═════ Data shown

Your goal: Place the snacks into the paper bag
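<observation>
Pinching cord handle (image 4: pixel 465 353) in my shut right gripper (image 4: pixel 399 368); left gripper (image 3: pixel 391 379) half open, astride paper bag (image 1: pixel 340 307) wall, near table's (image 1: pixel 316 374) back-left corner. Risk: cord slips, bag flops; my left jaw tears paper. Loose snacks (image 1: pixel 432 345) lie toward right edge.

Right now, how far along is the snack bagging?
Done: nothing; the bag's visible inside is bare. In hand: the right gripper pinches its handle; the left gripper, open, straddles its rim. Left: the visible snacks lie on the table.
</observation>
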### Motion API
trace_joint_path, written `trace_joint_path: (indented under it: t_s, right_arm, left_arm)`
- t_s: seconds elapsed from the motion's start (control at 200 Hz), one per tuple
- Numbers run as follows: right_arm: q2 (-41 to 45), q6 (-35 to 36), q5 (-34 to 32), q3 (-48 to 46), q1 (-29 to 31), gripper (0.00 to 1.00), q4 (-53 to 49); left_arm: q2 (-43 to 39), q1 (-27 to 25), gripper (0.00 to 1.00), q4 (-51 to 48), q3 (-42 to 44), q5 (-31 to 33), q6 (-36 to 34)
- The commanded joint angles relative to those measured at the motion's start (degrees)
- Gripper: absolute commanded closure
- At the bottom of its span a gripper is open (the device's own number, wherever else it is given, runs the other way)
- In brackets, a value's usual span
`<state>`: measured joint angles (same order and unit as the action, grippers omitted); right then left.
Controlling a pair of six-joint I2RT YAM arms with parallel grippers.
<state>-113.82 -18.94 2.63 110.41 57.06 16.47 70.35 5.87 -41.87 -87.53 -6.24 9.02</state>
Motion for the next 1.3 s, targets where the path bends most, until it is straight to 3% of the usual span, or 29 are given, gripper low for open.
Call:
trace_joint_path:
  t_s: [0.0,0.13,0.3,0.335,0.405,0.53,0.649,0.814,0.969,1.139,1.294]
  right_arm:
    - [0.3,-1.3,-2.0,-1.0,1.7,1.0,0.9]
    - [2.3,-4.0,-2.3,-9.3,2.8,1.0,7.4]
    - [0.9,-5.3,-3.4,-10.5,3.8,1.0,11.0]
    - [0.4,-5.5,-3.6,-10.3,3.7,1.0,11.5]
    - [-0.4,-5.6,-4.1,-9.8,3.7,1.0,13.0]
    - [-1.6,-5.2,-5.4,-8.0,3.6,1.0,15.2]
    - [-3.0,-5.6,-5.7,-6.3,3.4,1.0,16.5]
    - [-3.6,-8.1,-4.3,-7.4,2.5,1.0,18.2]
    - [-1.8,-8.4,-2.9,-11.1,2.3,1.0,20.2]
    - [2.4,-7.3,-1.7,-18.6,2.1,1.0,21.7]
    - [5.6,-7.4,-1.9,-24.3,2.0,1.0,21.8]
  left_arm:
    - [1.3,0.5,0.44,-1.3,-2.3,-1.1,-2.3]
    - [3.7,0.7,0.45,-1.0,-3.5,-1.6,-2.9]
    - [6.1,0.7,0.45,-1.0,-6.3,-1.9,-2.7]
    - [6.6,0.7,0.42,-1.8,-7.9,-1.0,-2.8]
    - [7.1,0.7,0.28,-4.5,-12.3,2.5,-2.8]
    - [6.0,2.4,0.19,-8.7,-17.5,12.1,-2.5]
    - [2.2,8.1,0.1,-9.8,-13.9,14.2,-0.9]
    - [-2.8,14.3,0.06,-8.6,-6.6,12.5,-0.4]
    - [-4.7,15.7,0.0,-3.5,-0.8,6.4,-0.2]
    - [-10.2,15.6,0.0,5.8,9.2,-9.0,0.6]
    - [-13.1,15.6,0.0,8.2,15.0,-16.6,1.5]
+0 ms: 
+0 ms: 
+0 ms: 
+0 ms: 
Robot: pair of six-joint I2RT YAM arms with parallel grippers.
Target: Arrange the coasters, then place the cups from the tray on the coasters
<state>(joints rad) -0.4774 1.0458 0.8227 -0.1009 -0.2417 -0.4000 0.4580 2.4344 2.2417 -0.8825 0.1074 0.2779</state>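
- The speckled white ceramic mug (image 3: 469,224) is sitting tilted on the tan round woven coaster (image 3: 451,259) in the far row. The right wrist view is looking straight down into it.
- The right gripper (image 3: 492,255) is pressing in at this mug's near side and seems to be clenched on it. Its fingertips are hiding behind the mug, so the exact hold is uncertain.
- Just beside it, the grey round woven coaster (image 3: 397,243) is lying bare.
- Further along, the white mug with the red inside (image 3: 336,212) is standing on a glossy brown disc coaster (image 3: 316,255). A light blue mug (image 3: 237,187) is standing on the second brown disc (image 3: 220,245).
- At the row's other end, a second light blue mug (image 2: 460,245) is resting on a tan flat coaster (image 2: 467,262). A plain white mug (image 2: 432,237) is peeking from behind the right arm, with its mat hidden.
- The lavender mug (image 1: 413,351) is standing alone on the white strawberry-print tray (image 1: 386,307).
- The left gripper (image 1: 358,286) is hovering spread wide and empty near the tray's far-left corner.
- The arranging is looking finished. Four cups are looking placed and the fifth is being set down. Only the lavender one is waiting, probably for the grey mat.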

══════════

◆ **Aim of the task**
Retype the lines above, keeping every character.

◆ **Task response**
Your goal: Place the snacks into the paper bag
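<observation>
Pinching cord handle (image 4: pixel 465 353) in my shut right gripper (image 4: pixel 399 368); left gripper (image 3: pixel 391 379) half open, astride paper bag (image 1: pixel 340 307) wall, near table's (image 1: pixel 316 374) back-left corner. Risk: cord slips, bag flops; my left jaw tears paper. Loose snacks (image 1: pixel 432 345) lie toward right edge.

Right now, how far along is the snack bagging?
Done: nothing; the bag's visible inside is bare. In hand: the right gripper pinches its handle; the left gripper, open, straddles its rim. Left: the visible snacks lie on the table.
</observation>
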### Motion API
trace_joint_path, written `trace_joint_path: (indented under it: t_s, right_arm, left_arm)`
- t_s: seconds elapsed from the motion's start (control at 200 Hz), one per tuple
- Numbers run as follows: right_arm: q2 (-41 to 45), q6 (-35 to 36), q5 (-34 to 32), q3 (-48 to 46), q1 (-29 to 31), gripper (0.00 to 1.00), q4 (-53 to 49); left_arm: q2 (-43 to 39), q1 (-27 to 25), gripper (0.00 to 1.00), q4 (-51 to 48), q3 (-42 to 44), q5 (-31 to 33), q6 (-36 to 34)
- The commanded joint angles relative to those measured at the motion's start (degrees)
- Gripper: absolute commanded closure
- At the bottom of its span a gripper is open (the device's own number, wherever else it is given, runs the other way)
- In brackets, a value's usual span
`<state>`: measured joint angles (same order and unit as the action, grippers omitted); right then left.
Controlling a pair of six-joint I2RT YAM arms with parallel grippers.
<state>-113.82 -18.94 2.63 110.41 57.06 16.47 70.35 5.87 -41.87 -87.53 -6.24 9.02</state>
Motion for the next 1.3 s, targets where the path bends most, until it is straight to 3% of the usual span, or 29 are given, gripper low for open.
Call:
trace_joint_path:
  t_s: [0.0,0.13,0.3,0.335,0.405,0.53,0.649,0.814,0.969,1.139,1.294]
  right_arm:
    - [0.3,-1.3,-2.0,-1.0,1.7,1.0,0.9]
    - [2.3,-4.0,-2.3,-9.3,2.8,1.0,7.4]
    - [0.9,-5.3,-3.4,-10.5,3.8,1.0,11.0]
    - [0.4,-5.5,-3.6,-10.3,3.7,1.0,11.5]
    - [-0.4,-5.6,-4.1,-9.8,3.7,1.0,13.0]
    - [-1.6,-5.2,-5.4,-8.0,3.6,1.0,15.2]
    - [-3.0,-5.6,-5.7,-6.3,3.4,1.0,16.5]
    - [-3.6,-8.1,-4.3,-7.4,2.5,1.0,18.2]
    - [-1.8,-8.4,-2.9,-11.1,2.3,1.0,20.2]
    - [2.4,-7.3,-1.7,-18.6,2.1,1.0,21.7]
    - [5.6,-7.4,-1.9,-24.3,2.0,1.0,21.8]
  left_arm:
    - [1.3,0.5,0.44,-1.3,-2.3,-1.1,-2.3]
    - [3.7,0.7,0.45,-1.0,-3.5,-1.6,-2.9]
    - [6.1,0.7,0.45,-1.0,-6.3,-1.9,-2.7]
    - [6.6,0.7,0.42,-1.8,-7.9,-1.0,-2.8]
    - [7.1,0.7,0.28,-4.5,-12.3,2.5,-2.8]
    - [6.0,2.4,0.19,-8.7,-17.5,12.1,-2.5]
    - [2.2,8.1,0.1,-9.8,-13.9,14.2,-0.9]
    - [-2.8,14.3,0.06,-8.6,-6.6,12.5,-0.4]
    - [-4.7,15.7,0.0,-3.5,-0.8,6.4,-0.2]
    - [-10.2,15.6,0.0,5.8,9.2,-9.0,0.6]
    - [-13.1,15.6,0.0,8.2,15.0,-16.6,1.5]
+0 ms: 
+0 ms: 
+0 ms: 
+0 ms: 
Robot: pair of six-joint I2RT YAM arms with parallel grippers.
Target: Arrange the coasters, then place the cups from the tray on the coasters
<state>(joints rad) -0.4774 1.0458 0.8227 -0.1009 -0.2417 -0.4000 0.4580 2.4344 2.2417 -0.8825 0.1074 0.2779</state>
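- The speckled white ceramic mug (image 3: 469,224) is sitting tilted on the tan round woven coaster (image 3: 451,259) in the far row. The right wrist view is looking straight down into it.
- The right gripper (image 3: 492,255) is pressing in at this mug's near side and seems to be clenched on it. Its fingertips are hiding behind the mug, so the exact hold is uncertain.
- Just beside it, the grey round woven coaster (image 3: 397,243) is lying bare.
- Further along, the white mug with the red inside (image 3: 336,212) is standing on a glossy brown disc coaster (image 3: 316,255). A light blue mug (image 3: 237,187) is standing on the second brown disc (image 3: 220,245).
- At the row's other end, a second light blue mug (image 2: 460,245) is resting on a tan flat coaster (image 2: 467,262). A plain white mug (image 2: 432,237) is peeking from behind the right arm, with its mat hidden.
- The lavender mug (image 1: 413,351) is standing alone on the white strawberry-print tray (image 1: 386,307).
- The left gripper (image 1: 358,286) is hovering spread wide and empty near the tray's far-left corner.
- The arranging is looking finished. Four cups are looking placed and the fifth is being set down. Only the lavender one is waiting, probably for the grey mat.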

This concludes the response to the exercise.